On landing at Bujumbura airport, he asked John to watch all the White passengers and tell him if any of them alighted. When none did, he stood up and extended his hand: “Sorry, buddy, you’ve lost the bet!” he said, accepting back his dollar bill. “I’ll keep it until I come to Rwanda so that we can share a drink. What draws everybody to that country? My name’s Barthelemew, Bart for short. What’s yours?” John gave his name and they exchanged their phone numbers and bid each other farewell.
Sure, I authenticated the veracity of this anecdote. Bart told me he will even tell me more when soon he visits. However, what does that mean for Rwandans? At this time when Africa is yearning for exemplary leadership, what does it mean if Rwanda were to suddenly be laid to waste by young computer geeks who are armed with the power of facebook and twitter?
Your answer, of course, will be that Rwandans have no such luck. That they should instead worry about equipping their youth technologically. That if Tunisia, Egypt, their Arab neighbours and now Great Britain are to teach anybody anything, it’s that Rwanda is lucky to be backward.

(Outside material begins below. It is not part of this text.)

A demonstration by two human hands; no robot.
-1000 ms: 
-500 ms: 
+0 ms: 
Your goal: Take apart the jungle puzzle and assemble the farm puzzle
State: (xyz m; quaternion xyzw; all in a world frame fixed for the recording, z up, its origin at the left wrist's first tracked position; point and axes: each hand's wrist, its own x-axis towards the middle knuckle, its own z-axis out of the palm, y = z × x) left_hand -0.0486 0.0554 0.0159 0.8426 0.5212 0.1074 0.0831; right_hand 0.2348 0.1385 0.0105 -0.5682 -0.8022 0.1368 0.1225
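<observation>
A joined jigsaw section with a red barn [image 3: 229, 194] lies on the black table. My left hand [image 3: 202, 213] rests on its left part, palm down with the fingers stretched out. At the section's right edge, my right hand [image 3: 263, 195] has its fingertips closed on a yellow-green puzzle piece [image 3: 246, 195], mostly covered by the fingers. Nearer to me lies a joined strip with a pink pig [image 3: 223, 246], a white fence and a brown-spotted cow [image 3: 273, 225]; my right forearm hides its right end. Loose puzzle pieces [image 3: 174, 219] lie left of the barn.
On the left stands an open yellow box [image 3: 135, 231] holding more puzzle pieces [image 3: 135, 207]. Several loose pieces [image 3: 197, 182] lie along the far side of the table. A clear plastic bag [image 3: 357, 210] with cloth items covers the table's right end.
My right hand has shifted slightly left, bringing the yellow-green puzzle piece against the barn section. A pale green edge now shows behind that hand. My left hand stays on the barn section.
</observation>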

On the contrary, however, those events involving the youth are evidence that Rwanda, like the rest of sub-Saharan Africa, is closer to these countries than we think. The events serve to show that the peoples of the world have the same desires and they, young and old, want to enjoy the resources and liberties of their countries equitably.
So, the way most of sub-Saharan Africa is looking up to Rwanda, she cannot afford to disappoint. Luckily for these countries, they’ll not be disappointed.
The youth of Rwanda, more than anybody else, cannot revolt against their leadership simply because they are the leadership. In Rwanda, it is not unusual to find technology-savvy government officials and captains of industry who are in their late twenties.
It may be an accident of recent history, Rwanda having lost most of her older government and business cadres. It may be that all democratic institutions are now in place. Whatever the case, youthful Rwanda takes seriously her obligation not to disappoint.